Pois bem, como disse, eu dormi. Quando acordei, o dia já estava clareando e mesmo assim eu arrisquei, e nas pontas dos pés fui até o quarto, subi na cama, e logo minha namorada acordou e sem perder tempo começamos, pois nisso, não é que a minha irmã desperta, levanta e sai do quarto? Aí eu pensei, fudeu, vai direto ao meu pai contar tudo. Nesse instante corri pelado juntando uma roupa aqui outra ali e fui direto para o meu quarto esperar o pior...

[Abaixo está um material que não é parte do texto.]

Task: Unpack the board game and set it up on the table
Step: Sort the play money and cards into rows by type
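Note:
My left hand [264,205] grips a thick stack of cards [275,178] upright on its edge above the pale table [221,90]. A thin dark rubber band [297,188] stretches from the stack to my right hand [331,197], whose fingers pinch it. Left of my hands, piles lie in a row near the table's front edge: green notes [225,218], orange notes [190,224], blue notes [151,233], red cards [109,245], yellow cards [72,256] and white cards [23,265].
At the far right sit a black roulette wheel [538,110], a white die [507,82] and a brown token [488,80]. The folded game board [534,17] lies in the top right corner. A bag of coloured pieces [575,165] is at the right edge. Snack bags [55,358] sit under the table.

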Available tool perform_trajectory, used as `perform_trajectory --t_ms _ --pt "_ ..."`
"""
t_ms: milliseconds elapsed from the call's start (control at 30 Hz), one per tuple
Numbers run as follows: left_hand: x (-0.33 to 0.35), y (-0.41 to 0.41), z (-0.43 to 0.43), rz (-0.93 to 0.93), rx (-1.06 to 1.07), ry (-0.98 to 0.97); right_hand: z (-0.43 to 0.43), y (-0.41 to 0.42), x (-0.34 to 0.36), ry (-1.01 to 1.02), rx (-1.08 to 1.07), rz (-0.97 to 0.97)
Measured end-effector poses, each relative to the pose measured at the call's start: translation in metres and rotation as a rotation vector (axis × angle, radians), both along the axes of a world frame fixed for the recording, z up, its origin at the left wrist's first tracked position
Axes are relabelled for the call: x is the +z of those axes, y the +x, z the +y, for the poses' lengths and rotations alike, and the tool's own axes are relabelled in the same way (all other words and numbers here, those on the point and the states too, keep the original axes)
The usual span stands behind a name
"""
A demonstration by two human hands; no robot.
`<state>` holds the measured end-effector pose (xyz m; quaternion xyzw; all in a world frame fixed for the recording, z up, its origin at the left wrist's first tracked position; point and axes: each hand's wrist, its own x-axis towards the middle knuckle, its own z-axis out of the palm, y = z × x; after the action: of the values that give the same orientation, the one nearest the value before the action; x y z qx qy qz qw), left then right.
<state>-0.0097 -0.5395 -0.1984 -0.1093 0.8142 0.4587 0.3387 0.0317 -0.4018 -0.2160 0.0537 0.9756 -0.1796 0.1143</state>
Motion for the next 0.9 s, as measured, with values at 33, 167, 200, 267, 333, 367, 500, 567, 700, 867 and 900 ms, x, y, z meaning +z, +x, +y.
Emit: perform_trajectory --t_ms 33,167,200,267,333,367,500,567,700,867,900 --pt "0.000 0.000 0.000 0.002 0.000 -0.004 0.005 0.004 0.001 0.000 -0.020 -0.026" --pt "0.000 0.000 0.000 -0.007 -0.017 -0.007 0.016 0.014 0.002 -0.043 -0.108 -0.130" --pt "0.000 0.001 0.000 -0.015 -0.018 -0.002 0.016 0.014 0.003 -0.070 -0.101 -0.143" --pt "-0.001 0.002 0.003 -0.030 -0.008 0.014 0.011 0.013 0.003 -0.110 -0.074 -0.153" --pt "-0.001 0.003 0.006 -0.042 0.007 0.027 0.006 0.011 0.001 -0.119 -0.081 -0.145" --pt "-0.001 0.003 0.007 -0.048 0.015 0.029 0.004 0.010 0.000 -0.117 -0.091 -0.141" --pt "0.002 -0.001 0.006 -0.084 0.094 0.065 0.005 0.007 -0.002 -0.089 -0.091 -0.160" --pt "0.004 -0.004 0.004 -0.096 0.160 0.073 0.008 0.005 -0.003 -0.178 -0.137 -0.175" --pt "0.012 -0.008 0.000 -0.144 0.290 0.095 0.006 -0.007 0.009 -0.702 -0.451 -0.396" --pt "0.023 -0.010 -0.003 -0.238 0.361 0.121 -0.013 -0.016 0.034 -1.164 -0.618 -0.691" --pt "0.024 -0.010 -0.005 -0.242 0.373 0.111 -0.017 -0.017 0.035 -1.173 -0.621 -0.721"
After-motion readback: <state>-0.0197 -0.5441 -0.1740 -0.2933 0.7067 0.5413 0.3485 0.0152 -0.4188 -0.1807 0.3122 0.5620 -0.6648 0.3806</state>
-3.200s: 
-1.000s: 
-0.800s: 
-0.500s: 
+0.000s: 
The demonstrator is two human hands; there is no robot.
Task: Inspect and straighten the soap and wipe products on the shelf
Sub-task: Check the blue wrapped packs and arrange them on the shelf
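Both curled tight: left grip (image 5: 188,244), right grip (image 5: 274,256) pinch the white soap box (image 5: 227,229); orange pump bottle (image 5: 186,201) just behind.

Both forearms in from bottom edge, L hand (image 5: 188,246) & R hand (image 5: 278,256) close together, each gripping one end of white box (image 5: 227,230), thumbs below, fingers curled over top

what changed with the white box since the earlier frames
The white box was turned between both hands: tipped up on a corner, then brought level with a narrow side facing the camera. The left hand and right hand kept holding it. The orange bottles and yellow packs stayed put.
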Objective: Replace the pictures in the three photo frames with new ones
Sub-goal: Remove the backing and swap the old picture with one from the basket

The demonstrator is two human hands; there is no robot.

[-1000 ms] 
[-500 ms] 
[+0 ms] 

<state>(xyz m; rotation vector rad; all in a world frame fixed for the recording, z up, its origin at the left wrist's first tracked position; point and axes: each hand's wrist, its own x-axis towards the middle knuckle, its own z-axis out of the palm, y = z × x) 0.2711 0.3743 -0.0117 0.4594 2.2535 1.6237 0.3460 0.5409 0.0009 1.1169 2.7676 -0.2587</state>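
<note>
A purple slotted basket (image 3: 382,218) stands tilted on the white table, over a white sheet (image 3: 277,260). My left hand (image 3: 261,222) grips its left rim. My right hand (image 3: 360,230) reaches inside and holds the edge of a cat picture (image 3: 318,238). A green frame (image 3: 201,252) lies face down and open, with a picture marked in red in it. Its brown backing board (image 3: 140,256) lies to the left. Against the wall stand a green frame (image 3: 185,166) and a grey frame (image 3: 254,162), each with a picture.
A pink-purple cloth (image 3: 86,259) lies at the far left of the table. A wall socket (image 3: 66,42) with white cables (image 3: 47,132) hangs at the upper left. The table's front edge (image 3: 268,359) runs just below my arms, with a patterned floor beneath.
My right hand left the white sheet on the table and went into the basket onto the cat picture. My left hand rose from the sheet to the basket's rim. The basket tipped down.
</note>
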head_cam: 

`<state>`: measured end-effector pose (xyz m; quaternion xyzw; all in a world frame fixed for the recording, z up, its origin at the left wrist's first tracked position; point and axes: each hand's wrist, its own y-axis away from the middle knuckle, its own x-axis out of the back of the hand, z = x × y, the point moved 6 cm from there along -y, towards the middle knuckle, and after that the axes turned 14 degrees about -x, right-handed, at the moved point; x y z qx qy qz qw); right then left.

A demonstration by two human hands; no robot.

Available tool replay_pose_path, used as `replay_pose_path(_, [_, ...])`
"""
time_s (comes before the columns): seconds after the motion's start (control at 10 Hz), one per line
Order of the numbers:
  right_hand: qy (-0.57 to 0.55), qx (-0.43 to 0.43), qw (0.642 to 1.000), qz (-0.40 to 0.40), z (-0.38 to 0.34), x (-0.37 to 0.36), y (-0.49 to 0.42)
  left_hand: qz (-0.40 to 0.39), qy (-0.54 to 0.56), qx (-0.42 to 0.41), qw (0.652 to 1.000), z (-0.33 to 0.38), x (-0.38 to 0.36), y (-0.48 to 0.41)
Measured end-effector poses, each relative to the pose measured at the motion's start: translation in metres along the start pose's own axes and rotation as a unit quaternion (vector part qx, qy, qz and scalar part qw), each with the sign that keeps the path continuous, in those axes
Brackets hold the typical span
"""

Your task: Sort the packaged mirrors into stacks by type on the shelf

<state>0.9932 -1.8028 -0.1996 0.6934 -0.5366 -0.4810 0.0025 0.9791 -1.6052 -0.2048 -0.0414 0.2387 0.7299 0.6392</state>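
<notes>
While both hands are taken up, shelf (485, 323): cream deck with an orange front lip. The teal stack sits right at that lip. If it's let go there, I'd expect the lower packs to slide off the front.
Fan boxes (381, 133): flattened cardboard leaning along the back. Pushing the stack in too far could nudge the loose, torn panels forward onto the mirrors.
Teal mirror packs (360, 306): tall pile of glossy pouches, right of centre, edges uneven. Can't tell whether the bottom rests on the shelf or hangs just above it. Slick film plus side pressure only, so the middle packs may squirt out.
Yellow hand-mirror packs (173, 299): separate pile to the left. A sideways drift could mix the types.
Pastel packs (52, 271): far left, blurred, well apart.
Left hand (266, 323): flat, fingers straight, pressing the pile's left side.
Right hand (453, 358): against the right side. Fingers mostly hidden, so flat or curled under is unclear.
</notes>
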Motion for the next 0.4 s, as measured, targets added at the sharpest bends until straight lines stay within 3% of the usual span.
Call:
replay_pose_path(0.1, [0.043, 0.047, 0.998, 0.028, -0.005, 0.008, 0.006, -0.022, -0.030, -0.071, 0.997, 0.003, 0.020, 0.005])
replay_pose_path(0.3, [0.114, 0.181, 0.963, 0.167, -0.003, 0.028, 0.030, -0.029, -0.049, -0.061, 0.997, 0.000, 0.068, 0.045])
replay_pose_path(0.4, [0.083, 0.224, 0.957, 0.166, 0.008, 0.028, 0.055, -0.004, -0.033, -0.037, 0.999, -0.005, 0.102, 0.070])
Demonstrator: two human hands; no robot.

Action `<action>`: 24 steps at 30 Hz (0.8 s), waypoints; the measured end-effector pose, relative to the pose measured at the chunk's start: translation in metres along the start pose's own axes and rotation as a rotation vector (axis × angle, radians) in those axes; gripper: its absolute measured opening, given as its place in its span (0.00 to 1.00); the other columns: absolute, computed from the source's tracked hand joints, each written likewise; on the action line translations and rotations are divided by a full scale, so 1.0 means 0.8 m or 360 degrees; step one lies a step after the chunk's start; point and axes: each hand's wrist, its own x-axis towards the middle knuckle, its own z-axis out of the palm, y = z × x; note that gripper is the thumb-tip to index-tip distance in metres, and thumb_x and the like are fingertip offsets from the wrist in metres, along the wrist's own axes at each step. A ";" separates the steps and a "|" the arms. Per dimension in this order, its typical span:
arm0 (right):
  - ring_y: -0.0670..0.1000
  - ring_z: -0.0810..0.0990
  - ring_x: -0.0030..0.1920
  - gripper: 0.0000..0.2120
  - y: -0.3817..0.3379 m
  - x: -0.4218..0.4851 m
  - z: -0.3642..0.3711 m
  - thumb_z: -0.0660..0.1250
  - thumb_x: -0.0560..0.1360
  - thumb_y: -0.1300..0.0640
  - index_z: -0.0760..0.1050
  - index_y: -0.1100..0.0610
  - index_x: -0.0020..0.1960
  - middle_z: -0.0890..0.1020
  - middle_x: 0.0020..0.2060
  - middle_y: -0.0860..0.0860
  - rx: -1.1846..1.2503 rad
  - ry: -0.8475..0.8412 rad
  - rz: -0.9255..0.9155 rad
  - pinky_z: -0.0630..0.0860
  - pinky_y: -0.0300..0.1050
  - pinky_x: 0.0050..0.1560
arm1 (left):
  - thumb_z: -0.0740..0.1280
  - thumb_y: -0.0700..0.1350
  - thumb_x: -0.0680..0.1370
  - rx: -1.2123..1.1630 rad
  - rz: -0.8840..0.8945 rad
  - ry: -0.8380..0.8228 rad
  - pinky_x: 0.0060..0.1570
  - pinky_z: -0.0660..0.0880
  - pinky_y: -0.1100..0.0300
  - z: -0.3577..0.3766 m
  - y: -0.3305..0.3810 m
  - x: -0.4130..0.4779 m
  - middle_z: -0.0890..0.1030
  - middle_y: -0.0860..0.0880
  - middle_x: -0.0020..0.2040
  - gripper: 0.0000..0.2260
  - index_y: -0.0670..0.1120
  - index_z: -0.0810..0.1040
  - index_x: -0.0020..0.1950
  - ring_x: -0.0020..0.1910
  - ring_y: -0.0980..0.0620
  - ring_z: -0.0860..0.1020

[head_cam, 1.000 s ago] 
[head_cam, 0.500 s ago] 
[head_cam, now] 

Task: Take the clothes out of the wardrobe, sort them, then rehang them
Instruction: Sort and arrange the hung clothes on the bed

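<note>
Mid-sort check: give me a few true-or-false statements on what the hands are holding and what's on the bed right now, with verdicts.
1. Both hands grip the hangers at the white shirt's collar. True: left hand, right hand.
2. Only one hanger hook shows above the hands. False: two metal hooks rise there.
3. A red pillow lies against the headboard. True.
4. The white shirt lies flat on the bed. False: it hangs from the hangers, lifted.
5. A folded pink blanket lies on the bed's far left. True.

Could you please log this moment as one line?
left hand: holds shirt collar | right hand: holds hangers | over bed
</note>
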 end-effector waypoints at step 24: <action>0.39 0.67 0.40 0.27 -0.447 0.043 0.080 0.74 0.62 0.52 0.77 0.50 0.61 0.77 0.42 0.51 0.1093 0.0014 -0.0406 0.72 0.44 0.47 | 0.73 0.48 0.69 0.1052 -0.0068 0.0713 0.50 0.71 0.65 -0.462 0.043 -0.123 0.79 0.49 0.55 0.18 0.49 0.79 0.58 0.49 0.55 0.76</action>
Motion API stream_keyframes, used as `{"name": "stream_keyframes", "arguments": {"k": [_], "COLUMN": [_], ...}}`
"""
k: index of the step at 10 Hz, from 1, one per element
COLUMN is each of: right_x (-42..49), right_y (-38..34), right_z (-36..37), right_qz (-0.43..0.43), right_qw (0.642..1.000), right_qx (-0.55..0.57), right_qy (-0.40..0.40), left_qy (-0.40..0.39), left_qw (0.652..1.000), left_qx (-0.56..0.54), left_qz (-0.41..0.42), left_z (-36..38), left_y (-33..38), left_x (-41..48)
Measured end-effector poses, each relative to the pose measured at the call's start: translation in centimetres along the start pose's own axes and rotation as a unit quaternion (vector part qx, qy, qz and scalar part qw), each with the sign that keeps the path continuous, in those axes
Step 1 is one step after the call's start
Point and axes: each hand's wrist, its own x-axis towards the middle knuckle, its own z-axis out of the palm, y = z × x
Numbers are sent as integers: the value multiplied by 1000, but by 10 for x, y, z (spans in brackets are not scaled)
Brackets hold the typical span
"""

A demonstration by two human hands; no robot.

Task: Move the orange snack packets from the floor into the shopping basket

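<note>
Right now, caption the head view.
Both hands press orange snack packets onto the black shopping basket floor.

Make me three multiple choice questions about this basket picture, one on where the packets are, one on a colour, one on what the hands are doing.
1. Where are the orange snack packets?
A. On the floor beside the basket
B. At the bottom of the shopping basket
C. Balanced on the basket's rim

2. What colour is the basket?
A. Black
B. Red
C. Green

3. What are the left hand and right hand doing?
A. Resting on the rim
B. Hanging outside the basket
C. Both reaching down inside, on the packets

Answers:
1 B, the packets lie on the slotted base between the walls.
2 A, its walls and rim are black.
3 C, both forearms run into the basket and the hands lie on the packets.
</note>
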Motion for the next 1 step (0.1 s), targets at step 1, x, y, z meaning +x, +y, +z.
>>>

E quem diria, minha irmã levantou da cama sem ver que eu estava na cama ao lado com a minha namorada debaixo de mim. Ela tinha ido apenas ao banheiro e retornou ao quarto como se nada tivesse ocorrido e voltou a dormir.
Hum, sei...
O problema é que não dava mais tempo para tentar nada, meu pai logo acordou e a nossa despedida furou, por culpa minha, por ter dormido demais.
Ta legal sua estorinha, mas o quê que o acontecimento do estacionamento tem a ver com isso?
Muito, oras, foi no mesmo dia, estava com peso na consciência de não ter acordado, o desejo tinha aumentado, e aparentemente o estacionamento estava sem nenhuma alma viva.
Foi quando que, entre amassos e beijos debaixo da sombra da grande árvore, inspirado resolvi tentar a sorte, ela resistiu, mas consentiu, e começamos ali mesmo, perto do meio dia, a termos umas das sensações mais fascinantes até então, uma mistura de medo, desejo, atenção, tensão e prazer durante breves minutos que terminaram abruptamente, pois sem perceber um motoqueiro na sombra da árvore ao lado, dava um sorriso largo para gente, pois, ao que parece o mesmo estava ali, já fazia algum tempo, e assim ficou admirando a cena sem que, em nossa loucura íntima, tivéssemos percebido.
Quando nós o descobrimos, então nos entreolhamos, eu, ela e o motoqueiro, foi o mesmo que entrar no pólo norte, e se pudéssemos, teríamos escondidos nossas cabeças lá de vergonha, pois o mais tragicômico não foi não ter chegado ao êxtase, mas sim ter visto o vilão sair rindo safadamente para nós.
Depois tive que enfrentar a ira da minha namorada nas últimas horas antes dela viajar, pior não podia acontecer, depois disso, você já sabe...
Sei o quê?
Essa história dela lá e eu aqui...
Ahh sim, sei, como sei...
Ê, quê que foi? Qual é? Eu sou inseguro, mas tenho sentimentos, saio com outras, mas é por insegurança, falou?
Sei, claro, como não, ô garçom traz um escuro pra mim, continua no claro?
Claro.
E um claro para ele, firmeza?
Vamos fechar?
Sim pod...
Beleza, ô garçom! Aproveita e traz a conta, falou?